Articles for the Month of January 2024

Fabric Features not found in Azure Synapse or Power BI – Data Activator

Fabric Admin Portal Tenant Settings for Data Activator

With the GA release of Fabric in November, 2023, I am dedicating several posts to new features which you will not find in Power BI or Azure Synapse, and the latest one I want to talk about is Data Activator. Data Activator is an interesting tool to include inside of Fabric because it is not reporting or ETL, rather it is a way to manage actions when the data hits defined targets.  It is a management system for data stored in Fabric or streamed in Azure using IOT or Event Hubs. You can use Data Activator to monitor the current state or to define actions to occur when certain conditions occur in the data.  Data Activator is still in preview, but you can evaluate it now.

Using Data Activator

Getting started in Data Activator requires you to have access to the Tenant Administration features of Fabric.  I have included an image of the Admin Portal Tenant settings so that you can see the Data Activator Option which must be enabled.  After this change has been made you will see the option for Data Activator in the icon menu in the bottom right corner.

Fabric Admin Portal Tenant Settings for Data Activator

Fabric Admin Portal Tenant Settings for Data Activator

 

Monitoring Data with Data Activator

Data activator is designed to process data in either real time or in batch and then do something with it. For example, let’s say that you are responsible for ensuring that a set of refrigerators are operating at tolerance for a set of retail stores. A series of IOT devices is in each refrigerator, which periodically sends the ID of the device and a temperature. If a temperature records over 40 Degrees Fahrenheit for 30 minutes, a work ticket should be created, and technician should be dispatched to solve the problem. If your data is batched, you may decide that if your KPI numbers are below thresholds you set, that someone should investigate why for example the number of yards of concrete poured yesterday was down significantly as perhaps there could be something that you could do to keep the issue from happening today. Reports will show you that these sorts of events occurred, and then the person monitoring the values in the report are supposed to take action. With Data Activator, you create triggers to initiate the action which should happen in response to the changes in data.

Triggering Action

The first step for creating actions in Data Activator is to connect to your data source then you can create a trigger. The Trigger alerts are similar to alerts you may have created on a Power BI Dashboard, where you provide a measure, time interval, then a rule and then which workspace to save the trigger in. Before you create the trigger, you need to create elements which support it. In our example where we are monitoring the freezer temperatures, we have a Unique Event Id which we are going to use to create an object, which we will call Fridge Alert. Once we create the object with the Transaction ID, we will then add properties to it of temperature and location. Lastly we will need a measure for the average temperature over 40 for 15 minutes. We will call that new measure Chill Alert. We can see how many times that has occurred over the last 24 hours in the data pane. Now that we have an alert, we will create a trigger action, sending an email when it occurs. We fill out the email as shown here.
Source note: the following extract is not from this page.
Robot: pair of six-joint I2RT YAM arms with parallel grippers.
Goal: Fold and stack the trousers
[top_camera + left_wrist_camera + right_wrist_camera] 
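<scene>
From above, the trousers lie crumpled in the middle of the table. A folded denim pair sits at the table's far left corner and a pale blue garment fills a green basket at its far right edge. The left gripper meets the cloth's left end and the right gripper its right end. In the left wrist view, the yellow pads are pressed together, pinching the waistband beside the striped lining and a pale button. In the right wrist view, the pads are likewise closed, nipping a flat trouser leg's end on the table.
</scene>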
Data Activator Trigger Action Pane

We can also triggger a Power Automate action to create a dispatch event as well. Selecting the start button will start the trigger data evaluation. As you can see, Data Activator can help you easily monitor your data by completing some very simple steps.  I hope that you check out this Fabric feature as it really takes monitoring data to the next level.

Yours Always,

Ginger Grant

Data aficionado et SQL Raconteur

Fabric Features not found in Azure Synapse or Power BI – Data Wrangler

Fabric Features not found in Azure Synapse or Power BI – Data Wrangler

The second element in my series on new Fabric Features is Data Wrangler. Data Wrangler is an entirely new feature found inside of the Data Engineering and Machine Learning Experience of Fabric. It was created to help analyze data in a lakehouse using Spark and generated code. You may find that there’s a lot of data in the data lake that you need to evaluate to determine how you might incorporate the data into a data model. It’s important to examine the data to evaluate what the data contains. Is there anything missing? Incorrectly data typed? Bad Data? There is an easy method to discover what is missing with your data which uses some techniques commonly used by data scientists. Data Wrangler is used inside of notebooks in the Data Engineering or Machine Learning Environments, as the functionality does not exist within the Power BI experience.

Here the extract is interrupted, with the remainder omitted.